Ino ya no vestía su ropa de academia.
Llevaba el chaleco táctico de Konoha y su mirada era tan afilada como un bisturí.
—No necesito torturarte —dijo Ino con una voz serena pero gélida—.
Solo necesito un latido de tu corazón.
Ino activó su técnica de Transferencia Mental Sensorial.
No buscaba poseer el cuerpo, sino entrar en la frecuencia de sus recuerdos.
Tsunade le había enseñado a combinar el Ninjutsu Médico con el secreto de los Yamanaka.
Podía “sentir” las mentiras como fluctuaciones de temperatura.
Cuando terminó, el renegado cayó desmayado.
Ino se limpió el sudor de la frente, anotando las coordenadas de una base enemiga con una precisión mecánica.
Ella era ahora la mano derecha de la Hokage en inteligencia.
En el campo de entrenamiento número 3, Shikamaru y Neji se enfrentaban en un duelo de práctica.
Neji se movía como un espectro, su Rotación (Kaiten) ahora generaba un vacío que atraía a los enemigos hacia su centro para golpearlos con el Puño Suave.
Había refinado su Byakugan para ver no solo los puntos de chakra, sino la circulación sanguínea, permitiéndole causar embolias localizadas con un solo toque.

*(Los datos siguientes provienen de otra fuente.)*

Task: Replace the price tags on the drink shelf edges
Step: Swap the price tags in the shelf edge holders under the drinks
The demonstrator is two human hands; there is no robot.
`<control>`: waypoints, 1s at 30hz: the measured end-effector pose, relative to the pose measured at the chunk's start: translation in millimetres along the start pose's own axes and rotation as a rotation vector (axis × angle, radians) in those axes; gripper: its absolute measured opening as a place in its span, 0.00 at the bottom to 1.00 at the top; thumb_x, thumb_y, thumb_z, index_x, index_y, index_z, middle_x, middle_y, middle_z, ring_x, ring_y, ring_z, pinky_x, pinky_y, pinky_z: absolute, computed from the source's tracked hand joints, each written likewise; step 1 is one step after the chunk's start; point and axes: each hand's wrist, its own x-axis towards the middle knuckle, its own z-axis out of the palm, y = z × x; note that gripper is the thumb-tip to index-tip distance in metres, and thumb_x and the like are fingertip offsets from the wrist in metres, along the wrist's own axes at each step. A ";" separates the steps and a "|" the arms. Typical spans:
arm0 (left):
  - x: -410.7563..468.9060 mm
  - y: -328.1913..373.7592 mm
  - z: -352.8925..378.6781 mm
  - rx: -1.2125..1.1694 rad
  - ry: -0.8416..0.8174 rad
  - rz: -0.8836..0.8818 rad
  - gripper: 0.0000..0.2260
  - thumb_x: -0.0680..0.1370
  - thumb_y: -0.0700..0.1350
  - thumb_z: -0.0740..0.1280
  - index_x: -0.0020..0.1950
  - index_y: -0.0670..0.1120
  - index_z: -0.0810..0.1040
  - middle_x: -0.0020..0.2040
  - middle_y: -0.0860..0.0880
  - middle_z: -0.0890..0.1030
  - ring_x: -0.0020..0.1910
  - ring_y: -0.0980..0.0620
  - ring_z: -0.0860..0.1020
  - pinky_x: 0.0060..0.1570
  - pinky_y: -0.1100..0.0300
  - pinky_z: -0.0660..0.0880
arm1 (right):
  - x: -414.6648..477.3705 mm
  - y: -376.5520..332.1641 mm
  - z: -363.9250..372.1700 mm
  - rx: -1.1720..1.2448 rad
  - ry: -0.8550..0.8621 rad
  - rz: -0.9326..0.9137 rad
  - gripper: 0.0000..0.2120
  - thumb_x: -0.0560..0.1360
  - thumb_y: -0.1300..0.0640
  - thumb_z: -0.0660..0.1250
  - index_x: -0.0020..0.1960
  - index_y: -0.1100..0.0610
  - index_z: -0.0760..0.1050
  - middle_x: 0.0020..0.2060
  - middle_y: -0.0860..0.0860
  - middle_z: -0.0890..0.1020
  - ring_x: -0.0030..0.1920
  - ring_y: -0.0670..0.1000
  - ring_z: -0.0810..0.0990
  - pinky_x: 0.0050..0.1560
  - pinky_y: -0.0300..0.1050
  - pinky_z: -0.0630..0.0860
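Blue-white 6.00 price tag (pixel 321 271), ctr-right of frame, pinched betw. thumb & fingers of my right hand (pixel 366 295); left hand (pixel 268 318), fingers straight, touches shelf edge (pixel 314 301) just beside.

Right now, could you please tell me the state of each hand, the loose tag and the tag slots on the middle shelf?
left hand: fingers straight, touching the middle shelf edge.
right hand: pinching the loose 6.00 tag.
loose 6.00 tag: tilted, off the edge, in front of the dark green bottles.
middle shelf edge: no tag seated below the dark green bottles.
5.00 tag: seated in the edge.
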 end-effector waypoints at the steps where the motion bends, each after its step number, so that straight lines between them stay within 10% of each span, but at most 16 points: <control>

Shikamaru, por su parte, ya no se limitaba a atrapar sombras.
Usaba hilos de alambre y sellos explosivos que sus sombras manipulaban en el aire, creando trampas tridimensionales.
—Te has vuelto más rápido, Neji —dijo Shikamaru, jadeando—.
Pero sigues confiando demasiado en tu defensa.
—Y tú sigues pensando demasiado, Shikamaru —respondió Neji, desactivando sus ojos—.
Pero en la guerra que viene, el pensamiento lento es la muerte.
En el hospital central, Sakura Haruno golpeaba un pilar de piedra, reduciéndolo a polvo con un solo impacto de su fuerza aumentada.
Bajo la tutela de Tsunade, su control de chakra se había vuelto tan preciso que podía realizar cirugías de corazón abierto en medio de un campo de batalla.
Pero siempre que miraba hacia la entrada de la aldea, se preguntaba si su fuerza sería suficiente para alcanzar a los dos fantasmas que se fueron: el que huyó por odio y el que se exilió por necesidad.
Lejos de allí, en un claro rodeado de estatuas de serpientes, Sasuke Uchiha terminaba su entrenamiento diario.
Cien ninjas de sonido yacían a sus pies, todos con cortes precisos en los tendones, pero ninguno muerto.
Sasuke no mataba por piedad, sino por desprecio; no creía que nadie fuera digno de morir por su espada, excepto una persona.
Orochimaru lo observaba desde el balcón, notando cómo Sasuke mantenía el Nivel 2 de la Marca Maldita durante horas sin mostrar fatiga.
—Estás listo, Sasuke-kun.
El tiempo de jugar a las escondidas con tu pasado se agota.
Sasuke miró sus manos grises, sintiendo el vacío de su propia piel.
—Mañana —susurró—.
Mañana empezaré a cazar al que me lo quitó todo.
El tablero estaba listo.
Los peones se habían convertido en piezas de élite, y el “Dueño del Vacío” estaba recorriendo sus últimos kilómetros de anonimato.
La tormenta que se había gestado durante tres años estaba a un solo paso de estallar sobre Konoha.